Paulo de Tarso Correia de Melo: poeta-maior
Por Márcio de Lima Dantas
A obra
reunida do poeta Paulo de Tarso Correia de Melo (Talhe rupestre: poesia reunida e inéditos. Natal: EDUFRN, 2008)
comprovou o que a crítica mais especializada, não impressionista, e exigente,
já sabia: é o nosso poeta-maior. Claro que temos bons poetas, oriundos das
melhores cepas, porém muitos carecem de um fôlego lírico mais denso, capazes de
manter a mesma alta voltagem estética em cada livro que publica, bem como a
capacidade de manusear formas poéticas advindas de múltiplas tradições da
literatura ocidental. Eis dois dos principais atributos do nosso poeta: tanto
manuseia com propriedade o verso de fatura tradicional quanto as formas livres
e brancas, desprovidas da sintaxe normativa.
Acrescenta-se
a isso uma notável capacidade de transfigurar por meio do discurso poético o
prosaico do cotidiano, elevando as coisas ditas banais a uma categoria no qual
se inscreve o primado do digno, da beleza e do lugar no qual se pode extrair um
conteúdo sentencioso com forte pendor a se refletir acerca das pequenas coisas
que nos entornam.
É consabido,
quando se trata do fenômeno estético, o quão difícil é alcançar êxito com o
simples, o parco, o enxuto, mormente no que diz respeito ao poético, numa época
tão tardia como a nossa, visto que tudo já parece repetitivo, já feito,
inclusive a categoria de originalidade já perdeu o seu valor como referência
para se avaliar algo no campo da arte.
Temos, em Talhe rupestre, a oportunidade de
acompanhar a trajetória daquele que não teve pressa em publicar, guardando-se
numa quietude de quem, parece, sabia a exata medida do seu valor, maturando os
livros, já encerrados, nas gavetas.
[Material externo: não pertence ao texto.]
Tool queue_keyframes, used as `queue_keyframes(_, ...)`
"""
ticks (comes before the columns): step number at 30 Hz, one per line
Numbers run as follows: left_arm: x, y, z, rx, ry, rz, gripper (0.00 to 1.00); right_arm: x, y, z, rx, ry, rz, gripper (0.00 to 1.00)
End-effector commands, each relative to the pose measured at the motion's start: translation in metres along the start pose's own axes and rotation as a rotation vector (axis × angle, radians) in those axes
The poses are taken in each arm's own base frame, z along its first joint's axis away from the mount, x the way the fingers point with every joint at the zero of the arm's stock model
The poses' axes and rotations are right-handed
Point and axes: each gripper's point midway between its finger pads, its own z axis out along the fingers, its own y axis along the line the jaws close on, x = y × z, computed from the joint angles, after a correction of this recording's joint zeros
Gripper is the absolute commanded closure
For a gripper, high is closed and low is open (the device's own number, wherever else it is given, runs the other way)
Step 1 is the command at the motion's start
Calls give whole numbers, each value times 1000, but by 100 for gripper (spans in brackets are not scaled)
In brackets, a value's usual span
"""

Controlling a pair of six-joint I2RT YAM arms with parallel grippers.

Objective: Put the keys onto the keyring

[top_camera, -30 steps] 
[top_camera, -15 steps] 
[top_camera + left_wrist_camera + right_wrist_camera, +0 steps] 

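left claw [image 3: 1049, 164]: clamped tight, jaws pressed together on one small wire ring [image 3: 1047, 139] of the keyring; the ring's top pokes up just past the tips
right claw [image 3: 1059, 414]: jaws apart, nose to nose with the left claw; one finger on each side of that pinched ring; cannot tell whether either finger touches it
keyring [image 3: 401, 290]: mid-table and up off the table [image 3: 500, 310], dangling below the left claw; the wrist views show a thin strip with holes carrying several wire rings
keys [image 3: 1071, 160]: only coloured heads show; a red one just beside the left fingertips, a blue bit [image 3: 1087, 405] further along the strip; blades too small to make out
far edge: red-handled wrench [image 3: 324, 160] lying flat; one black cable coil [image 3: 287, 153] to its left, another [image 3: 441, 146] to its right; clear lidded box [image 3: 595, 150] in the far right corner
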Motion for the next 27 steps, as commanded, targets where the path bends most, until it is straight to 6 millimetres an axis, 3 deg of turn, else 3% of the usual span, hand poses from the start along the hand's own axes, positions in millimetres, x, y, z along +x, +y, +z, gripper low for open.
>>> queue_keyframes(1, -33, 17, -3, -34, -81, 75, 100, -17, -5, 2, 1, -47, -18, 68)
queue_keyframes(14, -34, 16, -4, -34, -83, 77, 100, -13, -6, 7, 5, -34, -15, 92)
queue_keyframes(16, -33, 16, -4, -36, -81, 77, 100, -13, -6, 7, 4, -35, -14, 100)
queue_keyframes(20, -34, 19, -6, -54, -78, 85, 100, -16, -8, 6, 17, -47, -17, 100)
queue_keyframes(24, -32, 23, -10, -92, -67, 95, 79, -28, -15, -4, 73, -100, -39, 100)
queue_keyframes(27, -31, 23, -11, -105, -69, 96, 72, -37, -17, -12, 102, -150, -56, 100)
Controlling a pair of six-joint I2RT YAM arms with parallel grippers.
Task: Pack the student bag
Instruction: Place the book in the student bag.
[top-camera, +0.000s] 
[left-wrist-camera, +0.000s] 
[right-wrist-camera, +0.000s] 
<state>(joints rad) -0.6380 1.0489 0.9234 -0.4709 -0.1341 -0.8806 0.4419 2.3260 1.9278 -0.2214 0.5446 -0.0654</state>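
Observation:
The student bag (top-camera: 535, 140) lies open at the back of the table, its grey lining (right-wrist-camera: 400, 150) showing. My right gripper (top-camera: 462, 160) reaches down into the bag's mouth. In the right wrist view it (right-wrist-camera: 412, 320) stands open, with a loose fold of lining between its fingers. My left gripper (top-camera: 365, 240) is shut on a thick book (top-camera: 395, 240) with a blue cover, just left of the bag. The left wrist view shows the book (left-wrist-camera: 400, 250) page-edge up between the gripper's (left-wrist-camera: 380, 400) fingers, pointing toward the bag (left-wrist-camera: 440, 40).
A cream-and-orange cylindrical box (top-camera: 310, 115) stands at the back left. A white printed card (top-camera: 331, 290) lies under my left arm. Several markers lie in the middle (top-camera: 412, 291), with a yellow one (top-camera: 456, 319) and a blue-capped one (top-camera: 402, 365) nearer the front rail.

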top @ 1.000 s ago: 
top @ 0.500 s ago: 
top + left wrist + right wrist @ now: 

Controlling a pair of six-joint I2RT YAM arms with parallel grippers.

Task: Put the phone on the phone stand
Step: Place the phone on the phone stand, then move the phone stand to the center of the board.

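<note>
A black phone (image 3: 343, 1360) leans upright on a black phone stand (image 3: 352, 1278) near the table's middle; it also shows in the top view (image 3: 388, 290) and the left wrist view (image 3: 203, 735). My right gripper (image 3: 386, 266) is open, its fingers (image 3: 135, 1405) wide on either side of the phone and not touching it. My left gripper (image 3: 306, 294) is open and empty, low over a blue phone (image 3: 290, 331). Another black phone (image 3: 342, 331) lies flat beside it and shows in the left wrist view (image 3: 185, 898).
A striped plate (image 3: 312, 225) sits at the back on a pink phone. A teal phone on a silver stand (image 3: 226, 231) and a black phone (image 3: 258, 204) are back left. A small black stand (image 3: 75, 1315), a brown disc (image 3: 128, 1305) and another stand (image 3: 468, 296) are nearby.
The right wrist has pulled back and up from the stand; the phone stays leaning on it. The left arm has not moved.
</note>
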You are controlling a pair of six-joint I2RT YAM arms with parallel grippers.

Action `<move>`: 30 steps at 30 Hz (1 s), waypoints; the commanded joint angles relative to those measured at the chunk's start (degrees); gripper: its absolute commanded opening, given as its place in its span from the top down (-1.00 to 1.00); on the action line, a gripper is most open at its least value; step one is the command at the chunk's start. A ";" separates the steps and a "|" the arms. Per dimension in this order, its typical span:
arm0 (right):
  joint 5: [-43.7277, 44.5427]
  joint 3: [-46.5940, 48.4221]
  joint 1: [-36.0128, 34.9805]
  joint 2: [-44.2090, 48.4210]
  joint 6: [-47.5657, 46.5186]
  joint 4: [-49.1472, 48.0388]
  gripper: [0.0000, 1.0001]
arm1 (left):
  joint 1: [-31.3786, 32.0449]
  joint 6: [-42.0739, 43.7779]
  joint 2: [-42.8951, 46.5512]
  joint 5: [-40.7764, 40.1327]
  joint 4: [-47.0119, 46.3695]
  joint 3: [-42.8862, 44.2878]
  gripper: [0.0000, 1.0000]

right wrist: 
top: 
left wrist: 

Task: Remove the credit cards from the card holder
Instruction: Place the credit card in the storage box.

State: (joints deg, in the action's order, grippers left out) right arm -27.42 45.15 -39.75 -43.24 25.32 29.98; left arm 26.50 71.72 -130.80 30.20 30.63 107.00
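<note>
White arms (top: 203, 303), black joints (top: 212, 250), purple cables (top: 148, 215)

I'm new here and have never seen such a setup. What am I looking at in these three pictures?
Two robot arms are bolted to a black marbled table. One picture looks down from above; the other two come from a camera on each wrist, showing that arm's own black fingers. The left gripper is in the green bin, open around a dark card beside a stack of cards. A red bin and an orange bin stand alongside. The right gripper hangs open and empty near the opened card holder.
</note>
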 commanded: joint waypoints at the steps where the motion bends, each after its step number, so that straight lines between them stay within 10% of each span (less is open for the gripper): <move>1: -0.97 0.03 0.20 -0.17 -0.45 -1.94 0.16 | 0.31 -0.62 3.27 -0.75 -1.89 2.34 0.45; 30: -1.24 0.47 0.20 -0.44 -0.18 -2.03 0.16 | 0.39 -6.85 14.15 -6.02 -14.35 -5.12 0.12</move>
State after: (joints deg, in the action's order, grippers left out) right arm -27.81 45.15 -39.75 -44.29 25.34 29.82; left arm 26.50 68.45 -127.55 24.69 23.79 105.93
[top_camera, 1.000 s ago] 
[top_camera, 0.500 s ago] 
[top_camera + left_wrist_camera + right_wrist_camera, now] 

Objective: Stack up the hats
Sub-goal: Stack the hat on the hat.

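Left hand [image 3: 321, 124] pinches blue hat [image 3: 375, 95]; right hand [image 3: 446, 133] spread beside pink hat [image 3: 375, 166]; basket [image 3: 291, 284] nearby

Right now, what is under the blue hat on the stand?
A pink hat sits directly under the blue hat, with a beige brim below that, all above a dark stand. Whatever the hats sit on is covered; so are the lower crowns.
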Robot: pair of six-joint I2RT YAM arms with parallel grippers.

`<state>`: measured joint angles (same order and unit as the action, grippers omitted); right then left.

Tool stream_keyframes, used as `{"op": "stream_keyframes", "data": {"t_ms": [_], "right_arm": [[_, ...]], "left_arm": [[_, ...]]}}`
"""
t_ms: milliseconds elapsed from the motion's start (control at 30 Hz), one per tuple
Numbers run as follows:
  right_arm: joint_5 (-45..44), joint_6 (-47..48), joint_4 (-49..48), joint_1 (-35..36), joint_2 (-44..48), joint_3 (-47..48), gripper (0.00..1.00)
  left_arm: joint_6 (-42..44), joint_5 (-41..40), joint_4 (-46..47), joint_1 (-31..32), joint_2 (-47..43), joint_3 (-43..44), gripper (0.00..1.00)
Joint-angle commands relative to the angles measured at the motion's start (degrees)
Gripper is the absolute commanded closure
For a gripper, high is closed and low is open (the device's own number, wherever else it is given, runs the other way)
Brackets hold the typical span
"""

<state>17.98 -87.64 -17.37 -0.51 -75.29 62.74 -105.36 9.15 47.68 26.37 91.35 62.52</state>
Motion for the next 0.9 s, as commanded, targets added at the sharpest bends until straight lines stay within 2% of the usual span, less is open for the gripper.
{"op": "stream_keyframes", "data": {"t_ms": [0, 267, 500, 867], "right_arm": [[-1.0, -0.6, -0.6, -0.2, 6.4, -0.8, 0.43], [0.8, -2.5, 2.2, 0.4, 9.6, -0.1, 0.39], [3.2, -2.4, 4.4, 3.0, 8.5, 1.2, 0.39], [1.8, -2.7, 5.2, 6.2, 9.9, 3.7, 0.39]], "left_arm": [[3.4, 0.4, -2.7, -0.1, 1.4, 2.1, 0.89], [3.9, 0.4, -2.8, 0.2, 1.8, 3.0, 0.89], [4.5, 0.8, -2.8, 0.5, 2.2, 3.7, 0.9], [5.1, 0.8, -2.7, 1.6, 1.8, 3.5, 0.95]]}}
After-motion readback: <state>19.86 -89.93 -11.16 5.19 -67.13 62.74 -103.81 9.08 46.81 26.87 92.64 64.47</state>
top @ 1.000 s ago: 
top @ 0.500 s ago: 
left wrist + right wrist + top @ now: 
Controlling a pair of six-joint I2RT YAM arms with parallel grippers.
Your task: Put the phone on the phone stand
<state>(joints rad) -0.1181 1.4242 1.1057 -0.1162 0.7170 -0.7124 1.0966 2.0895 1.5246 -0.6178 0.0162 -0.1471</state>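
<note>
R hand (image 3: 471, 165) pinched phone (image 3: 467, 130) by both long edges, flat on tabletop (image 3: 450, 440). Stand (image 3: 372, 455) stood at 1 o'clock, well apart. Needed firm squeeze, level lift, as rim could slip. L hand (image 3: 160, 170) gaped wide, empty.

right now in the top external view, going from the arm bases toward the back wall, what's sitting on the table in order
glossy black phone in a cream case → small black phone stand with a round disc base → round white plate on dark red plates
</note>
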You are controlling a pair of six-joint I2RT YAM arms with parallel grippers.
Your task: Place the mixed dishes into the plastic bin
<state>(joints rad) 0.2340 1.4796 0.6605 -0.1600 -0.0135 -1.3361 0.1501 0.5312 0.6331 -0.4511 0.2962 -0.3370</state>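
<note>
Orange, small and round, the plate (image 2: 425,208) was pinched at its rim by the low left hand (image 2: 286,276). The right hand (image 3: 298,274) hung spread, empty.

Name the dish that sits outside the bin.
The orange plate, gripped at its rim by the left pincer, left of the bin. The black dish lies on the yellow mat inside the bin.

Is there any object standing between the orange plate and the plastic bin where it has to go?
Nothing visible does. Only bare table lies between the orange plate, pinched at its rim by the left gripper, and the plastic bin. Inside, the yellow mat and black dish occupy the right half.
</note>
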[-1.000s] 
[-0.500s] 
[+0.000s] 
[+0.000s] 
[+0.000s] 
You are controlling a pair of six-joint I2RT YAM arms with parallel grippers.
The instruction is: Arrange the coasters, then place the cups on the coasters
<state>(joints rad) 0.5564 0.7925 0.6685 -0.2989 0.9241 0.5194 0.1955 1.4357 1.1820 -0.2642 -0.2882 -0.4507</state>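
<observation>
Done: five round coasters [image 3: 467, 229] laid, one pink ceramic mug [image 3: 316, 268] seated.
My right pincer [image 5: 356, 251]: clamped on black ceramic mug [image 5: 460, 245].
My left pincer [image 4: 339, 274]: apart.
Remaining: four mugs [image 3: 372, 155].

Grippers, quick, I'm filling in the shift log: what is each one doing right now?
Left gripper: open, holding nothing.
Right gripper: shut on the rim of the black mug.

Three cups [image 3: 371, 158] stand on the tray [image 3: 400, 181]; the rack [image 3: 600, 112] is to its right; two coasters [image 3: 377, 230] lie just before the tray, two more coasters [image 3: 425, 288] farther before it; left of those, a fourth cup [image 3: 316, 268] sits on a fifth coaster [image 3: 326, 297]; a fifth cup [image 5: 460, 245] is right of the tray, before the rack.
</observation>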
Lembraria a noção dos antigos gregos de
Kairós = tempo do sentido, das maturações, do oportuno, da ausência de pressa.
Detentor de
uma poesia coloquial, elegante e de requintada estampa, todavia não consegue
enganar um leitor mais atento, pois há uma poética e uma poesia muito bem
organizada subliminar ao texto: eis o emprego das rimas toantes, da métrica, da
estrofação, enfim, de tudo o que um poeta consciente do seu ofício delibera
articular em palavras, numa engenharia capaz de constituir imagens e sentidos a
partir de algo volátil: o signo linguístico.
Filiado a
melhor tradição antilírica, que tem como maior expressão o poeta João Cabral de
Melo Neto, linha de continuidade que refrata a noção de inspiração e advoga o
poema elaborado a partir da consciência e do ato de escrever como construção,
não havendo lugar para apelos à emoção ou sentimentalismos, o poeta chanta seu
número, através de doze livros de poesia, inscrevendo-se na nossa memória
literária, retomando o fogo legado por Zila Mamede.
O mito
neo-platônico, retomado pelo Romantismo e ainda vigorando como regra nos dias
de hoje, com seus apelos ao sentimental e a um suposto “gênio” de um poeta não
faz sentido. Paulo de Tarso alinha-se muito mais no campo das concepções
aristotélicas do fenômeno artístico. Herdeiro das noções descritas na Poética, do Estagirita, compreende a
poesia como um fenômeno resultado da construção, da elaboração, do dispêndio de
tempo e débito para com o que incorporou dos seus pares lidos e revistos nos
livros das histórias da literatura, da nossa melhor tradição.
E maior
também porque herdeiro da “leçon”, de Roland Barthes, cujo alcance da poesia é
dado por uma bem formulada alquimia entre Mathesis (saberes), Mimesis
(representação) e Semiosis (jogar com os signos). Com efeito, em Paulo de Tarso
é possível encontrar tanto a tradição grega, a cultura popular reelaborada,
poetas implicitamente citados no corpo do poema, estilos históricos, tudo
soldado de maneira atenta, nunca esquecendo a velha lição de que poesia se faz
com palavras, criando um mundo à parte, com seu fulgor, contrapondo-se e
criticando o real.
Com esse
livro, o poeta Paulo de Tarso Correia de Melo não apenas se sagra como nosso
poeta-maior, mas também se inscreve de maneira definitiva, em vida e em pleno
vigor produtivo, seu nome na História da Literatura do Rio Grande do Norte,
pois seu cinzel retirou lascas numa rocha, esculpindo-a, legando-nos um talhe
capaz de modelar um âmbito na bruta pedra da linguagem, vindo a ser escritura,
poesia, registro que se quer lugar fora do poder, proclamando a perenidade de
uma obra que só engrandece nossa poesia.